Решение: Мониторинг Audit Trails и событий безопасности с помощью Yandex Monitoring

Аудитные логи возможно экспортировать в лог-группу Cloud Logging и в SIEM-систему клиента для анализа информации о событиях и инцидентах.

Список важных событий уровня Yandex Cloud для поиска в аудитных логах:
Решение: поиск важных событий безопасности в аудитных логах

Экспорт событий в SIEM

Audit Trails

Решения для экспорта аудитных логов Yandex Cloud подготовлены для следующих SIEM-систем:

Yandex Managed Service for Elasticsearch (ELK)

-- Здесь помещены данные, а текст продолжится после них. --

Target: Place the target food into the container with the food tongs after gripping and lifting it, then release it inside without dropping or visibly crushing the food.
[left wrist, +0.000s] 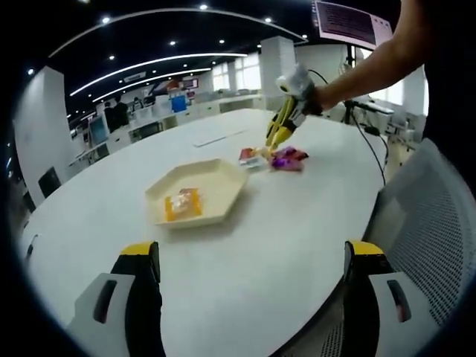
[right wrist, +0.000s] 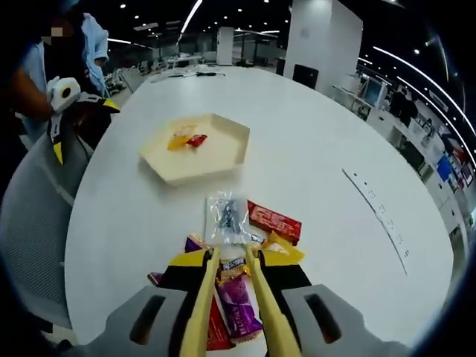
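Reaching over a heap of wrapped snacks on the white table, with the yellow food tongs carried in the right gripper, which is clamped on the tong arms. Tong tips close together over a clear packet at the heap's far edge; whether already pinching it, cannot tell. Red packet just beside, purple one lying under the tong arms. Cream hexagonal tray well apart up the table, already holding an orange-wrapped item. Left gripper hanging idle near the table edge, jaws spread wide, nothing between them. Risks, as judged: slick film slipping out of the tips on the lift; neighbouring wrappers dragged along, being packed so tight; too hard a squeeze crushing the contents; long carry to the tray giving time for a drop. Packet contents too small to make out; tip contact blurred; lower heap cut off behind the jaws.
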Available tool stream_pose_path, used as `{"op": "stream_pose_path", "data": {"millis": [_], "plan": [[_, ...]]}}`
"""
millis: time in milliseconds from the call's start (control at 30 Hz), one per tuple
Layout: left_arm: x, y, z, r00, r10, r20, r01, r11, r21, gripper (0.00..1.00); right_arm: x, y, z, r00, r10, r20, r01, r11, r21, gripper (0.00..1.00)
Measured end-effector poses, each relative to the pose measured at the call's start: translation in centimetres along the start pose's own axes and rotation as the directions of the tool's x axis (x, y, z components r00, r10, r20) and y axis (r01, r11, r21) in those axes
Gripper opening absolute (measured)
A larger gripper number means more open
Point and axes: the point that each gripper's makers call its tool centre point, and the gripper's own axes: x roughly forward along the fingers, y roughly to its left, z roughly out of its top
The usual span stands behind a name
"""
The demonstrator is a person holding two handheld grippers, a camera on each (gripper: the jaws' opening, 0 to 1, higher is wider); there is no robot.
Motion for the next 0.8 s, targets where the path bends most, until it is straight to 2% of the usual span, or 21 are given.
{"op": "stream_pose_path", "data": {"millis": [500, 600, 700, 733, 767, 800], "plan": [[0.0, 0.0, -0.1, 1.0, -0.002, -0.003, 0.001, 1.0, -0.011, 0.99, 1.8, 0.1, -1.8, 0.996, 0.022, -0.092, -0.027, 0.998, -0.052, 0.26], [0.0, -0.1, -0.2, 1.0, -0.004, -0.007, 0.004, 1.0, -0.012, 0.99, 2.0, -0.1, -1.8, 0.995, 0.024, -0.098, -0.027, 0.999, -0.036, 0.27], [0.0, 0.0, -0.2, 1.0, -0.003, -0.008, 0.003, 1.0, -0.015, 0.99, 2.5, 0.2, -2.4, 0.989, 0.031, -0.142, -0.037, 0.998, -0.046, 0.26], [0.0, 0.0, -0.2, 1.0, -0.004, -0.007, 0.004, 1.0, -0.015, 0.99, 2.6, 0.3, -2.0, 0.992, 0.036, -0.119, -0.039, 0.999, -0.028, 0.26], [0.0, 0.0, -0.2, 1.0, -0.004, -0.008, 0.003, 1.0, -0.015, 0.99, 2.4, -0.1, -2.3, 0.99, 0.022, -0.138, -0.022, 1.0, -0.003, 0.25], [0.0, 0.0, -0.2, 1.0, -0.004, -0.007, 0.004, 1.0, -0.016, 0.99, 2.4, -0.1, -2.2, 0.99, 0.017, -0.137, -0.019, 1.0, -0.011, 0.24]]}}
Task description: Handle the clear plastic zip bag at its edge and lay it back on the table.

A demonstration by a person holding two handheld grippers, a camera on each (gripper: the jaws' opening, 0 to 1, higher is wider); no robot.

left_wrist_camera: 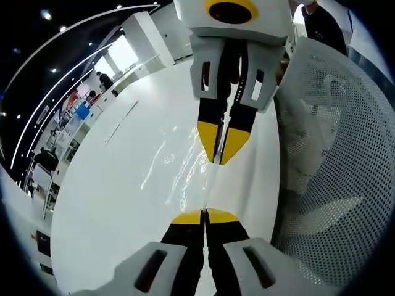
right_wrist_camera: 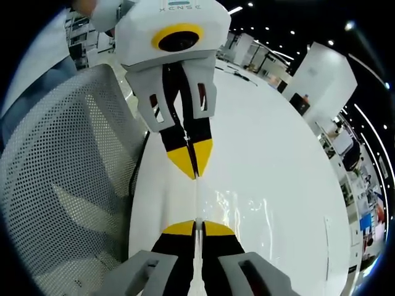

Решение: Сбор, мониторинг и анализ аудитных логов в Yandex Managed Service for Elasticsearch
ArcSight

Решение: Сбор, мониторинг и анализ аудитных логов во SIEM ArcSight
Splunk

Решение: Сбор, мониторинг и анализ аудитных логов в SIEM Splunk

Для настройки экспорта в любые SIEM подходят утилиты GeeseFS или s3fs. Она позволяет смонтировать бакет Yandex Object Storage как локальный диск виртуальной машины. Далее на ВМ необходимо установить коннектор для SIEM и настроить вычитывание JSON-файлов из бакета.

Метрики Yandex Monitoring

Выгрузка метрик в SIEM-систему возможна через API, см. инструкцию.

Реагирование на события

C помощью Yandex Cloud Functions можно настроить оповещения о событиях Audit Trails, а так же автоматическое реагирование на вредоносные действия, например удаление опасных правил или прав доступа.

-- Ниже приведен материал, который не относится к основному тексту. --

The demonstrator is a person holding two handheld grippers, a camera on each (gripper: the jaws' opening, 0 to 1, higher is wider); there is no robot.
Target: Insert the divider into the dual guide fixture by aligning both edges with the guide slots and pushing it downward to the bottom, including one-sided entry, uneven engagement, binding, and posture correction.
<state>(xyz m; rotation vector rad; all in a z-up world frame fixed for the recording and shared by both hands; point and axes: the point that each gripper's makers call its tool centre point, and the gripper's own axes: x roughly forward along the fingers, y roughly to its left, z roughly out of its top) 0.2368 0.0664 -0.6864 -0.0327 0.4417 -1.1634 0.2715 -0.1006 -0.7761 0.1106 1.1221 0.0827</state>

Решение: уведомления и реагирование на события ИБ Audit Trails с помощью Cloud Logging/Cloud Functions + Telegram

Уровень ОС

При использовании облачных сервисов по модели IaaS и использовании групп узлов Kubernetes клиент отвечает за безопасность ОС и выполняет сбор событий уровня ОС самостоятельно. Для сбора стандартных событий, которые генерирует ОС, и их экспорта в SIEM-систему клиента существуют бесплатные инструменты, такие как:

Дополнительные опции генерации событий возможно реализовать с помощью утилиты Auditd для Linux, Sysmon для Windows.

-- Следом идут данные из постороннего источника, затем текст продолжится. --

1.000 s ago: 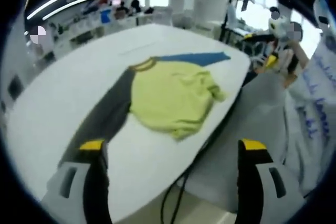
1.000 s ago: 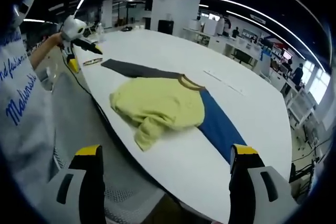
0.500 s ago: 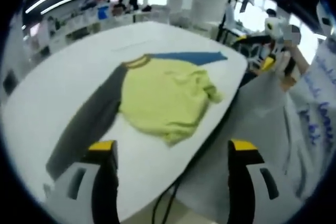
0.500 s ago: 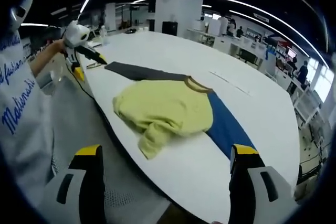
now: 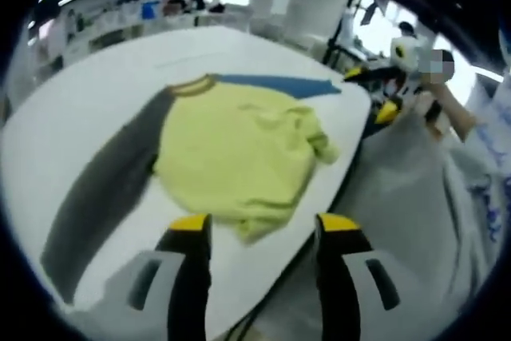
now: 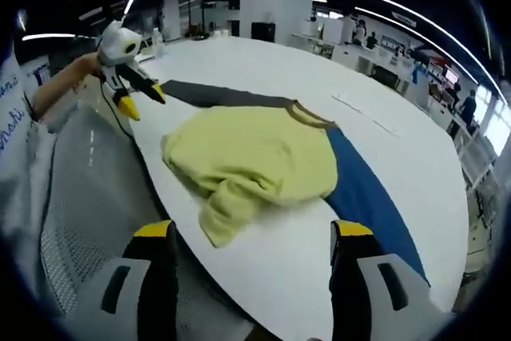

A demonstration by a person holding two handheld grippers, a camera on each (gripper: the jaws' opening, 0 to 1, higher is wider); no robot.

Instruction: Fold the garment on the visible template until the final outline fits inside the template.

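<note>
Garment (image 5: pixel 239 145) just beyond open tongs (image 5: pixel 259 233) (both pairs).

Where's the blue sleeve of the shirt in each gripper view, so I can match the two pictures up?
Left gripper view: the blue sleeve lies at upper centre, running right from the collar toward the table's edge.
Right gripper view: the blue sleeve lies right of centre, running down and right from the collar.
Shared landmark: the yellow body of the shirt, bunched between the blue sleeve and the grey sleeve.

Rumpled garment (image 6: pixel 255 161) between spread fingers (image 6: pixel 156 233)
</note>
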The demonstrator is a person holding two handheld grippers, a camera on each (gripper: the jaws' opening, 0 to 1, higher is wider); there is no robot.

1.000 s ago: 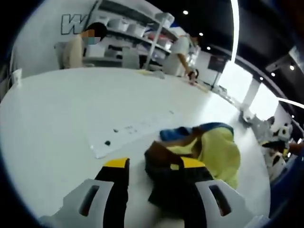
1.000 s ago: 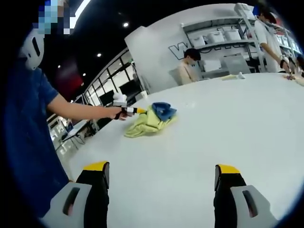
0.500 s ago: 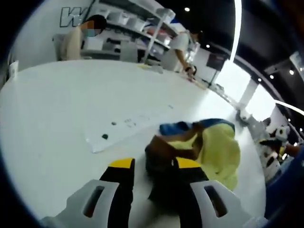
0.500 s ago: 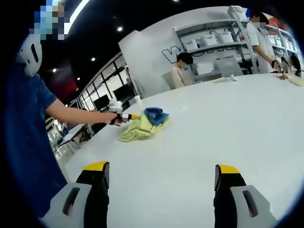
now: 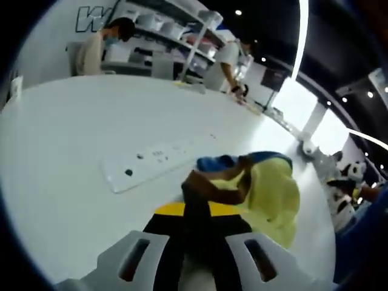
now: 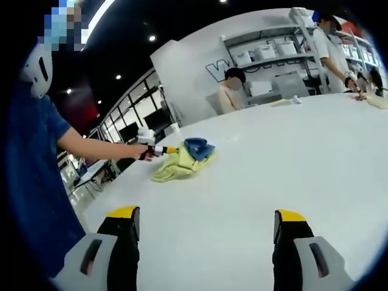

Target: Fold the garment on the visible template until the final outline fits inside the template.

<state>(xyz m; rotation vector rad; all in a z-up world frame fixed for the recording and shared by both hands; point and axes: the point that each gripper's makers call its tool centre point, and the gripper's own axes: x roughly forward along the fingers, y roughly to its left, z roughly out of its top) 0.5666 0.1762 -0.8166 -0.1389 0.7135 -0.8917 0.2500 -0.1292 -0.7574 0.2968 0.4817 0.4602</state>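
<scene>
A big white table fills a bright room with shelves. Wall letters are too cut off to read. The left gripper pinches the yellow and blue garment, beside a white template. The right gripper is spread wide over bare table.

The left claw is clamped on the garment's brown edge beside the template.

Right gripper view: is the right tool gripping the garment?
No: the right tool stands open over bare white table, far from the yellow and blue garment.
</scene>
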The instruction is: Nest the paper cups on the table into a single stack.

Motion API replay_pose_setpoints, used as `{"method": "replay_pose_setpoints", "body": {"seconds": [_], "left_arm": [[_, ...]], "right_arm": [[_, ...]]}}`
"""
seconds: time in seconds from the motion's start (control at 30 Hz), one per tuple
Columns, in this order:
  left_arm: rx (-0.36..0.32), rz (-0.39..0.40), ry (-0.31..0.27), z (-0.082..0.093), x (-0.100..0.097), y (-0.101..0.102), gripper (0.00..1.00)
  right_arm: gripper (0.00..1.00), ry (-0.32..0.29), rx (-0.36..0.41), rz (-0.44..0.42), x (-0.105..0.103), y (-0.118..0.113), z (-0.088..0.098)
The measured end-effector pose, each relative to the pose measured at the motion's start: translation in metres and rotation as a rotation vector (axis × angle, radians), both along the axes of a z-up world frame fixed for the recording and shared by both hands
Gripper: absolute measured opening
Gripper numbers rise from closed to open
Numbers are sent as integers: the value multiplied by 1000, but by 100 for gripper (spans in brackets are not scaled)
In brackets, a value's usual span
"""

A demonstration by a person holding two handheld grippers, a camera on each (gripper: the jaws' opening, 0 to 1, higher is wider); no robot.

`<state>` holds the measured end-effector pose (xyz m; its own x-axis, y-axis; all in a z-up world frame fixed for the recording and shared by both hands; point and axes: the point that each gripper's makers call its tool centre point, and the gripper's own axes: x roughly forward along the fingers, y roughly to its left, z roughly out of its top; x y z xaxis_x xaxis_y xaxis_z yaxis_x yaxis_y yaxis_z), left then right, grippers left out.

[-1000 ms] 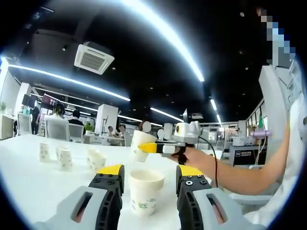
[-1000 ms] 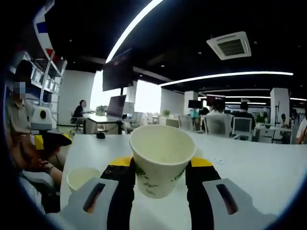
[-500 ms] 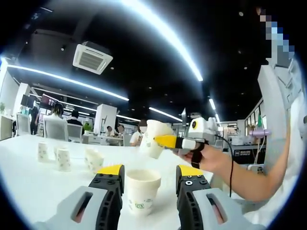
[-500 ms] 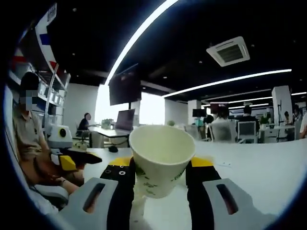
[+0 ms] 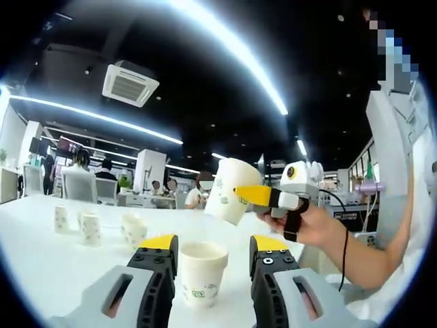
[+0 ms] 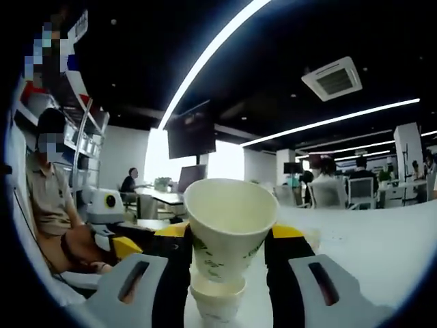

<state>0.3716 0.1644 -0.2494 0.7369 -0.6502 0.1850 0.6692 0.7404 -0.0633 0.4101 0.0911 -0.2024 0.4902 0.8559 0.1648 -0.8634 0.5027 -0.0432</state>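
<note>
Rising since earlier, right gripper, clamping a paper cup, is hovering over the lower-centre cup between left gripper's wide jaws; misalignment risks toppling it.

Wide white table, smooth top. Standing directly on it: one white paper cup with green print, upright, near; three more small white printed paper cups grouped farther away.
</note>
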Motion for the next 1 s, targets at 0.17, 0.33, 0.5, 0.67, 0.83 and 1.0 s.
{"method": "replay_pose_setpoints", "body": {"seconds": [0.17,0.33,0.5,0.67,0.83,1.0], "left_arm": [[0,5,0,-1,1,3,44],[-6,17,4,-2,2,9,44],[-5,18,6,-3,3,9,44],[0,16,10,-4,3,8,44],[-2,22,8,-3,3,11,44],[-6,32,12,-4,4,15,43]], "right_arm": [[44,-20,-5,10,-5,3,1],[45,-17,-18,5,-2,5,-3],[45,-17,-78,5,1,16,-17],[45,-24,-142,12,5,25,-28],[46,-28,-178,9,9,28,-37],[46,-24,-208,-2,12,28,-47]]}}
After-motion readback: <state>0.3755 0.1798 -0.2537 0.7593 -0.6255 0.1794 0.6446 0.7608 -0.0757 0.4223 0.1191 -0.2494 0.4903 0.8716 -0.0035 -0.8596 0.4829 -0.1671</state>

Системные метрики Linux (процессор, память, диск) можно собирать с помощью компонента Unified Agent сервиса Yandex Monitoring.

Также события ОС возможно экспортировать в Cloud Logging с помощью плагина Fluent bit.

Для описания событий, которые нужно искать в логах, рекомендуем использовать формат Sigma, поддерживаемый популярными SIEM-системами. Репозиторий Sigma содержит библиотеку событий, описанных в этом формате.

Уровень приложений

Сбор событий уровня приложений, развернутых на ресурсах Compute Cloud, клиент может выполнять самостоятельно. Например, записывать логи приложения в файл и передавать их в SIEM-систему с помощью инструментов, перечисленных в подразделе Уровень ОС выше.

Уровень сети

Запись событий о сетевом трафике VPC (Flow Logs) на текущий момент может выполняться только средствами клиента. Для сбора и передачи событий могут использоваться решения из Yandex Cloud Marketplace (например, NGFW, IDS/IPS, сетевые продукты) либо бесплатное ПО.

Синхронизация времени

Чтобы получать точную хронологию событий уровня ОС и приложений, настройте синхронизацию часов по инструкции.